Project Summary/Abstract
 Both cigarettes and air pollution are sources of toxic gases and fine particulate matter (PM2.5; particles
<2.5 µm) that are linked with adverse CV outcomes, characterized by increased inflammation. and subsequent
collagen deposition. Recently, a new source of emissions, the electronic cigarette (EC), was introduced and is
gaining unprecedented popularity, especially among young people. Although e-cigarettes are an artificial
source of nicotine similar to tobacco cigarettes, they are a source of potentially toxic gases, fine particulates,
and nicotine. However, it remains unknown if e-cigarette use increases inflammation and fibrosis long-term,
leading to structural and functional damage to heart and vasculature; these critical questions will be answered
by the present proposal using in vivo models and, for the first time, primary human myocytes. Aerosol from
ECs are comprised of fine and ultrafine particles which makes it relevant to investigate plausible effects of EC
exposure on inflammatory and calcium regulatory pathway. Studies from our team demonstrate that exposure
to fine particulate matter cause long-term cardiac dysfunction. In fact, our data are the first to examine the
adverse CV consequences of exposure to PM2.5, and will be expanded to include similar studies on EC-
generated aerosol. While our findings in mice support the critical impact of EC aerosol in mice, given the
growing population already exposed to EC aerosols, it is critical that we now translate our studies to define the
impact on key surrogate cardiac cell populations. We have established a live cell repository of key cardiac cell
populations from non-failing and diseased human heart. We will take advantage of this now well validated
resource to perform parallel functional experiments in both mice and human. We hypothesize that EC aerosol
promotes both acute and chronic damage to multiple cardiac cell populations resulting in severe organ and
organism dysfunction. The goals of this investigation are to define the impact of EC aerosol (in clinically-
relevant concentrations) on animals and well phenotyped human cardiac myocytes.

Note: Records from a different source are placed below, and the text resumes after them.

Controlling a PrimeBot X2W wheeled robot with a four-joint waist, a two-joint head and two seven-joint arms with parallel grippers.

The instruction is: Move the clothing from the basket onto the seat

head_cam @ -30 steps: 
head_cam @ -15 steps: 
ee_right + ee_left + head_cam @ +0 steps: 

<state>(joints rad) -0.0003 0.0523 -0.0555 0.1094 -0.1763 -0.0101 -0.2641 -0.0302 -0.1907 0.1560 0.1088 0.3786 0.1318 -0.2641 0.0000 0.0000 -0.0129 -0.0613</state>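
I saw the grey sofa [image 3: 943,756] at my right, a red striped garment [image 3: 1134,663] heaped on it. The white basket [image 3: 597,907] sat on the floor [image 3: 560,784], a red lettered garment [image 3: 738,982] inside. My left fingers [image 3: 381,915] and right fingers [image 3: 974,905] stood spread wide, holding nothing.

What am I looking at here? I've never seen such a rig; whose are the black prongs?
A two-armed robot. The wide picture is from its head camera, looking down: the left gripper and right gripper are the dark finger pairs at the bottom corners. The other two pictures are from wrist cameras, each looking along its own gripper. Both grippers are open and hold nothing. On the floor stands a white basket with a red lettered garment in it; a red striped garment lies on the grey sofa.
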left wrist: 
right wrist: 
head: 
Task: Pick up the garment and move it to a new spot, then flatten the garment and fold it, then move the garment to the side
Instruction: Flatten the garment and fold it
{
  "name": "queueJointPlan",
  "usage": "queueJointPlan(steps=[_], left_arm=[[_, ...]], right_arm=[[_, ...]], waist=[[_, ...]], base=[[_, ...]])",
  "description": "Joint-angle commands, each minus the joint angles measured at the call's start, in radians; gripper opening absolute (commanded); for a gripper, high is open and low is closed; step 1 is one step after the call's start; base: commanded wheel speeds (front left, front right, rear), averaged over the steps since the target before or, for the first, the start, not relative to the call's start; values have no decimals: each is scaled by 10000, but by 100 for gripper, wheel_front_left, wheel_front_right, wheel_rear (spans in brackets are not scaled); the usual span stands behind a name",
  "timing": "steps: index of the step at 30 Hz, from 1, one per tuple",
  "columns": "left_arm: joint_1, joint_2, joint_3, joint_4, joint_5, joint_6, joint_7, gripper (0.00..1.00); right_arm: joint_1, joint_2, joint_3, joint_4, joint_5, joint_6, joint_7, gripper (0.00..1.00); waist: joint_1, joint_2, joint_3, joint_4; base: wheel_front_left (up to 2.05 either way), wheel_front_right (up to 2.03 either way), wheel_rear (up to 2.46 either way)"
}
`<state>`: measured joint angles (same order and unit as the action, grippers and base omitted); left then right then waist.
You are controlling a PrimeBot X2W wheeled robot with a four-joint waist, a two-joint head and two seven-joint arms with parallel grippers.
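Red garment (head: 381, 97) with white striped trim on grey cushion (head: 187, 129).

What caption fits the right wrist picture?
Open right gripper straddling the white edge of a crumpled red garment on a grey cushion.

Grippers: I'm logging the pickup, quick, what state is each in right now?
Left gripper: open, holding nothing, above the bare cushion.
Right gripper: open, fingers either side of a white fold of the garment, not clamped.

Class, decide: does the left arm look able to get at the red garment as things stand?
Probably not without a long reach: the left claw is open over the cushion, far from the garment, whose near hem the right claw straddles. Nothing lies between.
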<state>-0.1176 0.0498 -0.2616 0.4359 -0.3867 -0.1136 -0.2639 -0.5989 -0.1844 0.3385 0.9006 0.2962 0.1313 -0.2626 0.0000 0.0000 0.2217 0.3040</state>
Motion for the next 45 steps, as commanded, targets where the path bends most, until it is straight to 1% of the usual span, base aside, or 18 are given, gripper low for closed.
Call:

We will 1) define the in
vivo impact of acute and chronic EC aerosol exposure on cardiac physiology, 2) define the impact of acute and
chronic EC aerosol exposure on the function of key cardiac cell populations, and 3), Define the impact of EC
aerosol exposure on key primary human cardiac cell populations.

## Key facts

- **NIH application ID:** 9993605
- **Project number:** 5R01HL139348-04
- **Recipient organization:** OHIO STATE UNIVERSITY
- **Principal Investigator:** Loren Eugene Wold
- **Activity code:** R01 (R01, R21, SBIR, etc.)
- **Funding institute:** NIH
- **Fiscal year:** 2020
- **Award amount:** $390,000
- **Award type:** 5
- **Project period:** 2017-09-15 → 2022-08-31

## Primary source

NIH RePORTER: https://reporter.nih.gov/project-details/9993605

## Citation

> US National Institutes of Health, RePORTER application 9993605, Defining the Impact of E-Cigarettes on Cardiac Pathophysiology (5R01HL139348-04). Retrieved via AI Analytics 2026-06-03 from https://api.ai-analytics.org/grant/nih/9993605. Licensed CC0.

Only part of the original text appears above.